Bastable: Right, Josh. Also, the longer this limbo period has gone, feels like maybe the tours have come to realize they don’t need one another after all. Job 1 for O’Neil should be locking up Bryson for another decade, whatever the cost. Job 2: Reignite convos with the Official World Golf Ranking, if that isn’t already happening. LIV players’ inability to collect rankings points still is arguably the most problematic element of the league when it comes to attracting new talent. Securing points for LIVers would be a boon.

 It's fascinating in an unexpected way, no?

From the PGA's perspective, they present as not needing a deal since they've refinanced themselves to the tune of $1.5 billion large.  Which is fine and defensible I suppose, as long as the burn rate isn't an issue.  I've seen a reference that they're still sitting on all that cash, though it's hard for me to believe they're not burning though it with the dramatically-increased purses.

But I am quite puzzled as to Yasir's end-game.  They've built nothing sustainable, at least nothing outside the jurisdiction of Adelaide, Australia.  The interesting thing to see is that their player contracts are going to begin expiring, and we can only speculate as to how they'll handle that.  They still need to put 48 or more guys on a golf course at each event, so they'll need to resign more than just the one guy mentioned.

There's also the issue of what becomes of the guys they choose not to resign, te presumption being that they become golf orphans.  Stay tuned.

Brief Open stuff, including what sounds like the Mother of all Monday qualifying:

Beginning at the 2026 Open Championship, the R&A will hold a winner-take-all final qualifier — the “Last Chance Qualifier” — at the Open site (which is Royal Birkdale next year) on the Monday before the championship. The R&A said the event, which will be comprised of up to 12 players, was the byproduct of a survey that revealed fans want more live golf and opportunities to engage with the Open. Let’s take this exercise a step further: The golf powers have granted you permission to make one change or enhancement to any major. What’s your tweak?

Dethier: The PGA Championship goes back to August — and it goes international. But first, it goes to Chambers Bay

Schrock: Let’s turn back the clock and make it so everyone except the defending champion has to qualify for one of the majors. Since the PGA Championship is still searching for an identity, I nominate it as the qualifying major. Next year, Scottie Scheffler is in, and everyone else has to earn their way into the fourth major.

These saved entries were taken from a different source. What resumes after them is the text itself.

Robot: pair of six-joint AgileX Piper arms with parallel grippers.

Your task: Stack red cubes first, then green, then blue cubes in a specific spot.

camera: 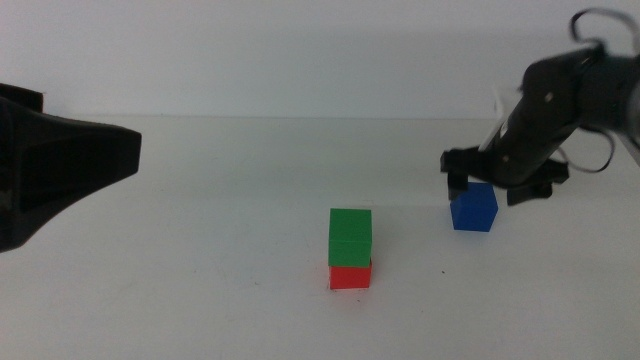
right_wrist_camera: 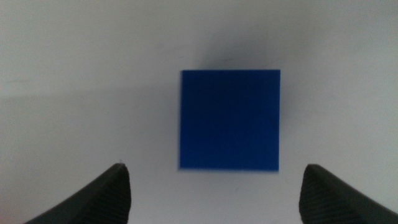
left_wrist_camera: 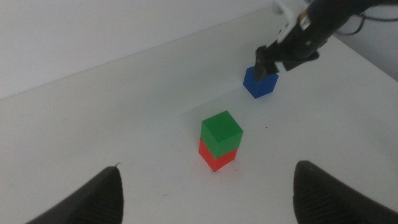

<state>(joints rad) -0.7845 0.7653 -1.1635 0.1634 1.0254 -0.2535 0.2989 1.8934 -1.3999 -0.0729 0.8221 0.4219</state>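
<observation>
Three matte cubes, two already stacked.
Green cube (camera: 350, 234) sits on red cube (camera: 350, 275); right gripper (camera: 492, 187), fingers apart, hovers over blue cube (camera: 474, 208); left gripper (left_wrist_camera: 208, 193) waits, fingers spread.

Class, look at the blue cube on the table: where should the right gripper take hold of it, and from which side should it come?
Probably from straight above, pinching two opposite side faces of the blue cube. It sits flat on the table, apart from the green cube on the red cube. The right gripper is open above it, jaws wider than the cube. The left gripper waits.
</observation>
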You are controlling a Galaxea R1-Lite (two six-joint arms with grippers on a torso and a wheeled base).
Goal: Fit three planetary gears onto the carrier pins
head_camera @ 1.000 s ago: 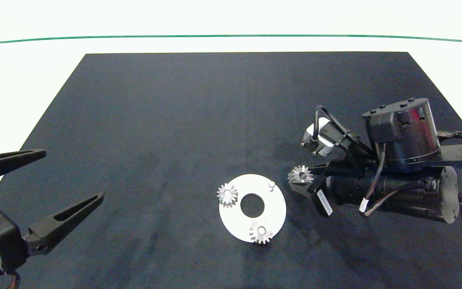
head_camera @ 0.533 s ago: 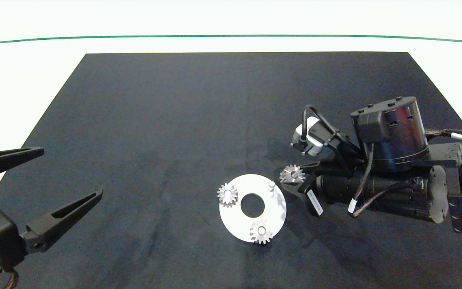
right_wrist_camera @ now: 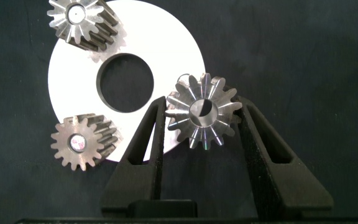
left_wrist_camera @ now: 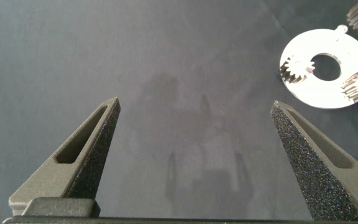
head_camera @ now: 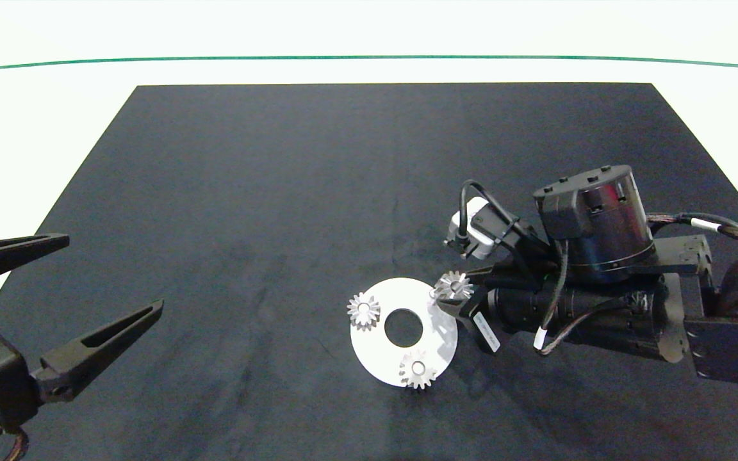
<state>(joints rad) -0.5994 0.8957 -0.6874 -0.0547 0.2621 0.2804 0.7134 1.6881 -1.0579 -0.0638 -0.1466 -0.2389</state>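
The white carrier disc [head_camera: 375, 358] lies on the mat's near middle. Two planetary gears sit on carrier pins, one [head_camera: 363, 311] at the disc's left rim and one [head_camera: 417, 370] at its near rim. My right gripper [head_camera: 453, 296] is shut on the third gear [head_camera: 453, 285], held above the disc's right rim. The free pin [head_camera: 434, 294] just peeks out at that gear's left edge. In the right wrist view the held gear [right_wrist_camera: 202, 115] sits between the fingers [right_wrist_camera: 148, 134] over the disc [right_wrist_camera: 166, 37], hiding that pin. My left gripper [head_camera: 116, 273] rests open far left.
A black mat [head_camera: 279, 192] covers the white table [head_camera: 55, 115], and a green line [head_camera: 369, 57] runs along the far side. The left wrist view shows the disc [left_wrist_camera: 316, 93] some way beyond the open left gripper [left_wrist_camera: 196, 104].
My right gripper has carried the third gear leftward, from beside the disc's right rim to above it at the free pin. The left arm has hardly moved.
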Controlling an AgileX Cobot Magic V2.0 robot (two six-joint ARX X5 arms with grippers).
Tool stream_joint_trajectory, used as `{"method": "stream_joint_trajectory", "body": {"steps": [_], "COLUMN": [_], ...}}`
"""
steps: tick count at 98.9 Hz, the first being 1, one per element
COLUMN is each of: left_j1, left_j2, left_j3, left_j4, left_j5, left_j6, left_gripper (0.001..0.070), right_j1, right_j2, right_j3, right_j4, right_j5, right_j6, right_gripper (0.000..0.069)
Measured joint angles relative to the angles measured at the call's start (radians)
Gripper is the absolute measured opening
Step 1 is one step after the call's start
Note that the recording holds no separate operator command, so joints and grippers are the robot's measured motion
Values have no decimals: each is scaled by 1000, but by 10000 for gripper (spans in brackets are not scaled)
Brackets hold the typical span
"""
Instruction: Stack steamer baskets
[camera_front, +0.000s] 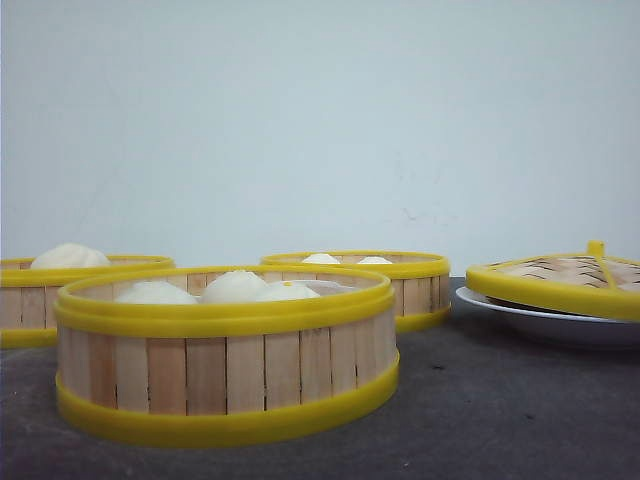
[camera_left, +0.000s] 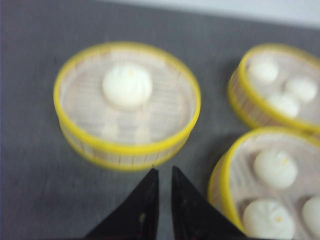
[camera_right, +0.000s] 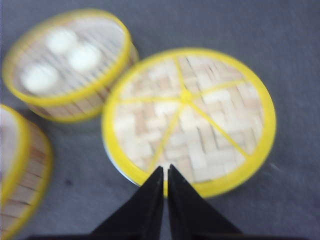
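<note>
1. The table (camera_front: 520, 420) bears three steamer baskets (camera_front: 225, 350), set apart and unstacked, each easy to reach.
2. The lid (camera_right: 189, 120) rests on a white plate (camera_front: 540, 322), likely kept aside for last.
3. Baskets: pale slats, yellow rims, white buns (camera_left: 127, 85) inside.
4. Left gripper (camera_left: 165, 172) and right gripper (camera_right: 165, 170) hover empty, jaws nearly closed.
</note>
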Motion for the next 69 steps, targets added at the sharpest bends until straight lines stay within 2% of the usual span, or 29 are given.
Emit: {"method": "stream_joint_trajectory", "body": {"steps": [15, 34, 37, 47, 55, 62, 69], "left_j1": [0, 0, 0, 0, 0, 0, 0], "left_j2": [56, 80, 80, 80, 80, 80, 80], "left_j3": [0, 0, 0, 0, 0, 0, 0], "left_j4": [-31, -36, -36, -36, -35, -34, -32], "left_j5": [0, 0, 0, 0, 0, 0, 0], "left_j6": [29, 42, 42, 42, 42, 42, 42], "left_gripper": [18, 18, 19, 85, 231, 332, 377], "right_j1": [0, 0, 0, 0, 0, 0, 0], "right_j2": [89, 120, 120, 120, 120, 120, 120], "right_j3": [0, 0, 0, 0, 0, 0, 0], "right_j4": [-14, -15, -14, -14, -14, -14, -5], "right_j5": [27, 28, 29, 36, 36, 36, 36], "right_j6": [-39, -49, -50, -50, -50, -50, -48], "right_gripper": [10, 28, 59, 276, 435, 503, 527]}}
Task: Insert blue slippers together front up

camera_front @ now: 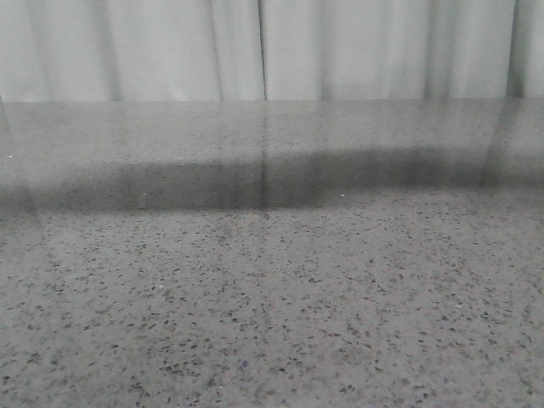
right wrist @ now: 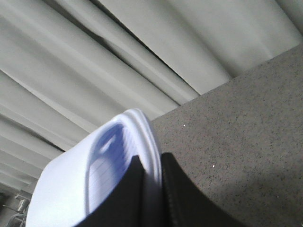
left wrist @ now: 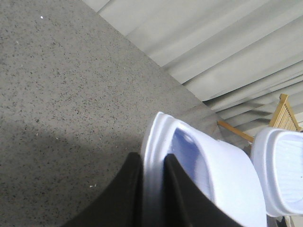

Bastable: I’d love to see the U.S. Junior Amateur champ get an invite to both the Masters and U.S. Open. Maybe that’d have a been a crazy thought a generation ago, but the gap between the youngs and the olds has never been narrower. The kids could hang.

The R&A actually did better than the writers' fever dreams, as qualifying at the actual Open site is a great spectacle.  As for the juniors, they grow up too quickly as it is, Alan.

Speaking of the Open, this year’s edition, which is bound for Royal Portrush, is only two weeks away. Who’s your early pick?

Dethier: Tommy Fleetwood jumps out, though I suspect he’ll be a popular choice. I’m saddened the final major is on our doorstep, but it should be a terrific addition.

Schrock: How did we already get to the final major of the year? The long winter is upon us. I feel like Tommy Fleetwood will play well but I’m going to take Jon Rahm. He’s a terrific Open player and we’re due for an injection of spice back into the PGA Tour-LIV feud.

Bastable: Heart says Rory, head says Russ, as in Henley. A winner this year (at Bay Hill and nearly at Travelers), has been on a heater the last few weeks and finished 5th at the Open a year ago. Not a flashy pick but he’s primed for a big week.

Ummm, Dylan, after that finish at Hartford, I'm guessing that Tommy Lad won't actually be that popular a pick.  In case you haven't noticed, he doesn't actually ever win.

I don't have any sense of who will win, but I'm pretty sure it will be a great week.

That's it from me for now.  Next we meet I'll be on the other side of the Atlantic.  Have a great week.